We talk about our dreams, our fears, our struggles with raising actual people.  For some it’s very difficult to voice their dreams aloud.  And for one kind woman, she sheepishly admitted, “I must have missed the line for dreams.  I’ve never really had one.”  (But this woman has talents…talents she uses every day in the work force, talents she uses in the church and with people around her.  Maybe she’s just never thought of them as a passion…)

It’s no secret that I have two passions.  One passion is children, the other is writing.  The first passion is aging.  It has become a little tarnished with time, and definitely banged up over the years.  But even still, even as the powers that be are changing everything I once knew about teaching, I still love the children.  My other passion never stops whispering to me…even when I’m at work surrounded by twenty little bodies.
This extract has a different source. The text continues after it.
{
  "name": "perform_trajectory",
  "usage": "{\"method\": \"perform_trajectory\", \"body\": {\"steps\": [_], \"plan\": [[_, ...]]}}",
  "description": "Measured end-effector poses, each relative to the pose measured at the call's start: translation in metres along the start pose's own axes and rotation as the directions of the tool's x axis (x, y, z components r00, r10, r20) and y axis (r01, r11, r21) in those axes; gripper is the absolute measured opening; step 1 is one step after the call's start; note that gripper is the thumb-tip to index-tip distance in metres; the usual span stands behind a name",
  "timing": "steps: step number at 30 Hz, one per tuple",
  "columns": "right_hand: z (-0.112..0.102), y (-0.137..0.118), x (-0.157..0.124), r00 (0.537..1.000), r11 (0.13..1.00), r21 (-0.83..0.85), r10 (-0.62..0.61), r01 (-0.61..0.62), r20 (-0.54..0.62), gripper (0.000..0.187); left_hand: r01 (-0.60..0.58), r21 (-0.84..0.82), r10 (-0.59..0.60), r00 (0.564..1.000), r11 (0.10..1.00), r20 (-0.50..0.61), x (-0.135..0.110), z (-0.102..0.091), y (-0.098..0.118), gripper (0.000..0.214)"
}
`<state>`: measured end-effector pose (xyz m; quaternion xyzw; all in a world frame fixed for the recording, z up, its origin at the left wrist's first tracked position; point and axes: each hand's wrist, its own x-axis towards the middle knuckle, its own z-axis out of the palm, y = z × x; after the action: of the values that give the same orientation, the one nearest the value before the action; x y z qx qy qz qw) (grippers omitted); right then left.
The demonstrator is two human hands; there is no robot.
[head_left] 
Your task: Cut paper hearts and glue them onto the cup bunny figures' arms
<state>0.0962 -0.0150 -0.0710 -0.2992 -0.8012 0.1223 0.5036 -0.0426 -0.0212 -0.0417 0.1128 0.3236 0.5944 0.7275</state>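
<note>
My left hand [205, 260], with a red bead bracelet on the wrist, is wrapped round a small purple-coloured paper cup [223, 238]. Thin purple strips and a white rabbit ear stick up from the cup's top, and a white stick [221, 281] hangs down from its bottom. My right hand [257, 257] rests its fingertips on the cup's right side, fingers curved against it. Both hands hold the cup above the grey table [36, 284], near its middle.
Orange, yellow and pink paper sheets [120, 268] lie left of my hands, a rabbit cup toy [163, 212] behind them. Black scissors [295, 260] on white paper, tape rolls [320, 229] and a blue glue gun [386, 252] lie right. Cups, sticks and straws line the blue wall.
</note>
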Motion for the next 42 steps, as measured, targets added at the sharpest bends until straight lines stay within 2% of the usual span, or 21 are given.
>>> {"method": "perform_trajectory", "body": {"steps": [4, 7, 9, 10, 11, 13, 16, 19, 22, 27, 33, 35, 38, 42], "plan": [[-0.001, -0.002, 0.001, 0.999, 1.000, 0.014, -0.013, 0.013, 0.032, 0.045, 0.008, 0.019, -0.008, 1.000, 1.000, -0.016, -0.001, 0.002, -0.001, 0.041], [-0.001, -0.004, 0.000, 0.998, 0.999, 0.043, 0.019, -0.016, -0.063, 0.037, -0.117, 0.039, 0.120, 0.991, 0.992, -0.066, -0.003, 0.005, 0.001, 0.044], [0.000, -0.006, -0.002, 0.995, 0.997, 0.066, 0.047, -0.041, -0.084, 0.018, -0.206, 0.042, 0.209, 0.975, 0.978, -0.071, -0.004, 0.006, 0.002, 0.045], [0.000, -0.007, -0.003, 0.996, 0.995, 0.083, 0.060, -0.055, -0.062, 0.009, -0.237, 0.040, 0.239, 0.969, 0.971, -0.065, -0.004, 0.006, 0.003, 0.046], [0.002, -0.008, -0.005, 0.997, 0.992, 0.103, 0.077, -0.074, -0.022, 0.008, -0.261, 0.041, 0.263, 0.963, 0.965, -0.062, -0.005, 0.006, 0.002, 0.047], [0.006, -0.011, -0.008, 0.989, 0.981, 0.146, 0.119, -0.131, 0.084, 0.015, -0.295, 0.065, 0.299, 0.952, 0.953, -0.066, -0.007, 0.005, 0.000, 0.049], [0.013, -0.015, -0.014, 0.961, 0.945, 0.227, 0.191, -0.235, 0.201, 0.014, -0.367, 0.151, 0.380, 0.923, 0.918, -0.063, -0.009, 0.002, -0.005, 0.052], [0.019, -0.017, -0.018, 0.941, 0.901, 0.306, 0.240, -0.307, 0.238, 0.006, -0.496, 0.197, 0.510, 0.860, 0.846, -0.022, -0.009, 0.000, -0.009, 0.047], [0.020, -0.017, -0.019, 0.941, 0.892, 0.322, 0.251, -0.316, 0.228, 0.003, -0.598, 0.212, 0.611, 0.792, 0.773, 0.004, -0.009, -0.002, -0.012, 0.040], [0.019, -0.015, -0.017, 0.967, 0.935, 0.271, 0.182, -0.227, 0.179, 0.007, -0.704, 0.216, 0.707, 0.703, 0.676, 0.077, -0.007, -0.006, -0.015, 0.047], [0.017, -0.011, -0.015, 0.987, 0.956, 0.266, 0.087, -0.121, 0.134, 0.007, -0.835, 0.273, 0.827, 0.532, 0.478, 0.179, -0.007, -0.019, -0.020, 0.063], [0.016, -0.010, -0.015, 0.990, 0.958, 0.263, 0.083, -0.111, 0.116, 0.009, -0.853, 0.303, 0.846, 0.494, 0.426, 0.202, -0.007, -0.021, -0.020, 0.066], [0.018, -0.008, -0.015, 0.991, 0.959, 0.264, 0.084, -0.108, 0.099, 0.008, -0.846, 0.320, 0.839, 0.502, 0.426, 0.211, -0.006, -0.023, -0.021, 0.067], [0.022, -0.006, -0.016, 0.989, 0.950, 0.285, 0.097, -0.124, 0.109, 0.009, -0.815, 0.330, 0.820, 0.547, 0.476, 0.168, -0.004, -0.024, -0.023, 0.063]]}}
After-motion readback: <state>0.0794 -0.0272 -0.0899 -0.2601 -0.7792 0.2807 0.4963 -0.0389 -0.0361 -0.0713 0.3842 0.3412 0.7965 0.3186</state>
Writing was an urge given to me.  I did not earn it or bargain for it.  I did not expect it.  It showed up in my early thirties and since that time has devoured a large part of my soul.  Do I consider it a talent?  I don’t know.  But I know this…if and when the time comes for me to say that yes, I’ve used my talents, I want to be able to say it.  I’ve given 24 years of my life to teaching, and I want to be able to say that I gave writing my all as well.

So how do I do this?  Our group discusses this often.  How do we find the time to do it all?  I spend 40 hours a week at work then what feels like another 40 taking care of the house, food, etc.  What time does that leave for writing?  Sometimes, very little.

My challenge is to find the time to write more.  And that is my challenge to you.  What are your talents?  What are your dreams?  Is it finally being able to be a stay at home mom?  Is it a passion for cooking (and will you share just a smidgen of that with me)?  Is it a need to take care of others?  Whatever it is, I challenge you to embrace it as I do the same.  Maybe we can find our way there together.